La enquête sur la porte diesel de Grupo Volkswagen aux États-Unis, il semble qu'il progresse encore. Plusieurs des dirigeants qui étaient dans l'entreprise à ce moment-là ont déjà témoigné devant la commission, qui l'exécute. Dans ces séances, nous avons trouvé des accusations croisées de toutes sortes, en plus des avertissements sur les manœuvres qui ont été menées au sein du plus grand groupe du secteur automobile.
Maintenant qu'il semble que le tribunal a tous les éléments de valeur nécessaire déterminer un verdict Le groupe Volkswagen a renversé l'histoire avec un plaidoyer de culpabilité complet "impensable". Pour autant que nous ayons pu apprendre le conglomérat allemand a plaidé coupable des chefs d'accusation suivants pour lesquels elle siégeait : escroquerie, entrave à la justice et fausses déclarations.

avec cette déclaration de culpabilité il semblerait que les choses seront résolues en quelques jours, mais derrière elle se cache autre chose. Pour ceux qui ne sont pas au courant, lorsqu'une personne commet un crime, si elle s'avoue coupable et se porte volontaire pour réparer les dommages qu'elle a causés, une série de facteurs atténuants sont appliqués qui permettent une réduction considérable de la peine éventuellement infligée.

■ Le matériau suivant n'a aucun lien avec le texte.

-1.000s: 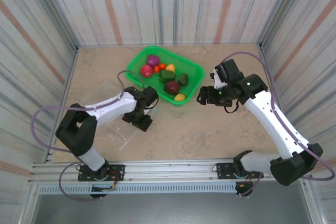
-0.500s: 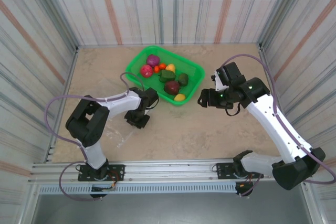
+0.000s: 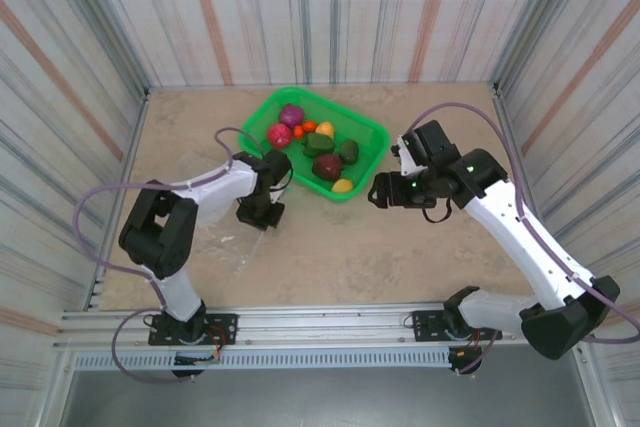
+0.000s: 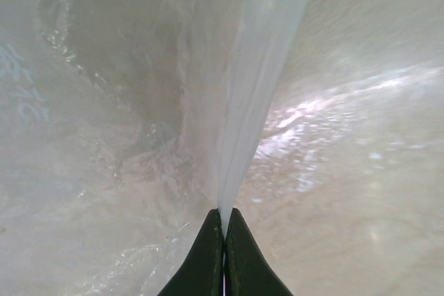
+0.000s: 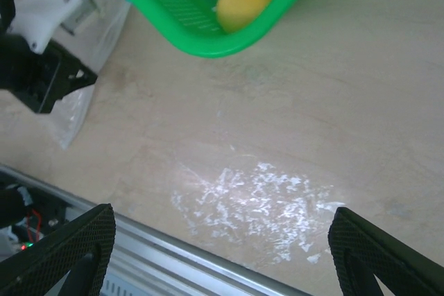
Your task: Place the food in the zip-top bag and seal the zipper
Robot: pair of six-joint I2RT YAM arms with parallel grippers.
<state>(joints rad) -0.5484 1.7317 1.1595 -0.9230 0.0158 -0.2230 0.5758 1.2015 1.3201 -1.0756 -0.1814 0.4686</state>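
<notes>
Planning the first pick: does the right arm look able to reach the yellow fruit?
Likely yes: the right arm's open jaws hover beside the green basket, the yellow fruit uncovered at its rim.

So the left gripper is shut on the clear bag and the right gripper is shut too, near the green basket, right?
Not quite. The right gripper is open: the right wrist view shows its fingers wide apart. The left gripper is shut on the zip-top bag, and the green basket is near.
</notes>
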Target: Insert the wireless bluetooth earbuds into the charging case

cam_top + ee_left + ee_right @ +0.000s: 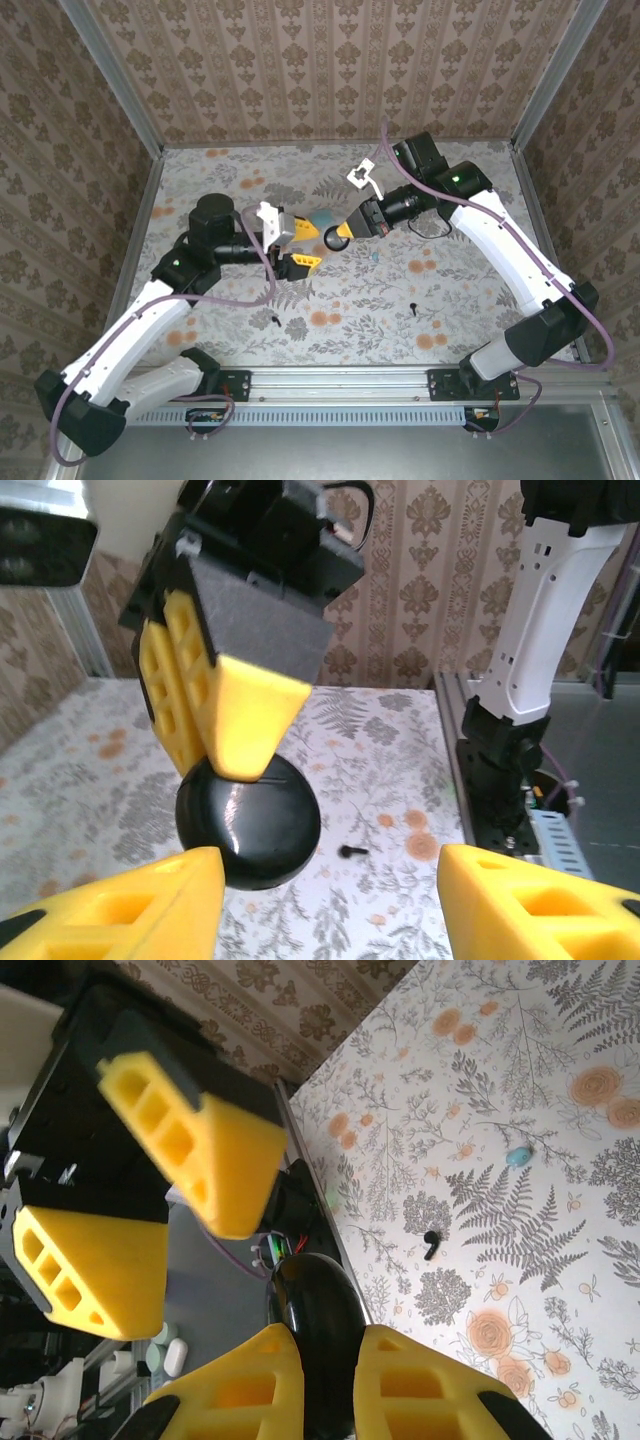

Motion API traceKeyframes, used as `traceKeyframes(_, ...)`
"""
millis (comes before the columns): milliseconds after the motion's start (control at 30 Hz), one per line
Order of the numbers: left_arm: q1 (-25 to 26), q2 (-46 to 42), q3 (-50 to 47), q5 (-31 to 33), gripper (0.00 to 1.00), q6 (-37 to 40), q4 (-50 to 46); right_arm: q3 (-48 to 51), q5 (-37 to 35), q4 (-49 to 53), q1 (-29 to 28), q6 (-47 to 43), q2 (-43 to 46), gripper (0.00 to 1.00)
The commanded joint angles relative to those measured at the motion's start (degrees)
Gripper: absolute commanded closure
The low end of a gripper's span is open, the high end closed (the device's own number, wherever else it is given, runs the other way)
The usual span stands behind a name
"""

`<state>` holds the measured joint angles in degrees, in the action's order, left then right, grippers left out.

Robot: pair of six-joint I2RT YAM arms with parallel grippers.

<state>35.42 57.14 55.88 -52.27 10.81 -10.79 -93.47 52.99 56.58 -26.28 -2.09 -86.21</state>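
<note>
My right gripper (341, 236) is shut on a round glossy black charging case (334, 239), holding it in the air above the middle of the table. In the right wrist view the case (318, 1305) is wedged between my yellow fingers (245, 1385). My left gripper (305, 247) faces it, wide open. In the left wrist view the case (250, 825) hangs just above and beside the left gripper's left finger (120, 905); whether they touch is unclear. One black earbud (413, 307) and another (275, 321) lie on the table. A turquoise earbud (518, 1156) lies further off.
Patterned walls and metal posts enclose the floral table (470, 260). A metal rail (340, 380) runs along the near edge. A white clip (360, 178) hangs on the right arm's cable. The right arm's base (500, 770) stands at the table's edge.
</note>
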Motion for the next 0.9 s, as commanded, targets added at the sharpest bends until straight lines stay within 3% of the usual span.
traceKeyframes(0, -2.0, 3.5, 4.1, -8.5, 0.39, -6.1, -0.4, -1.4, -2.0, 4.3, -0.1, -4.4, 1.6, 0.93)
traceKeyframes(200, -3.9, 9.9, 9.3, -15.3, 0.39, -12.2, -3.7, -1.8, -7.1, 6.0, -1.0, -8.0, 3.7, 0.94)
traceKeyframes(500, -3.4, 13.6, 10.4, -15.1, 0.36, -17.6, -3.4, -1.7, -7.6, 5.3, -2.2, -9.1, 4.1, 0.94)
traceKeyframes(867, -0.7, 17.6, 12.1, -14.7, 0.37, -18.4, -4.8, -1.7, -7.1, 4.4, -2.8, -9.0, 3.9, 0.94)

Les avocats du groupe Volkswagen ils ne sont pas stupides et tu sais oui ils ont mis sur le visage de bons enfants et ils admettent leurs défauts les choses peuvent aller mieux. Ces types de défenses sont très répandus dans les milieux d'affaires car ils permettent d'abréger les procédures judiciaires et d'éviter (en partie) l'image publique de l'entreprise d'être endommagée de manière quasi irréparable.
Il faudra voir si le tribunal comprend ce plaidoyer de culpabilité comme quelque chose de significatif. Si c'est le cas, le conglomérat allemand devra débourser beaucoup d'argent en compensation, mais son image pourrait être assainie en moins de temps que prévu. ne le comprends pas comme ressenti, les choses pourraient se compliquer au groupe, même si pour l'instant nous ne croyons pas que cette autre alternative se réalisera.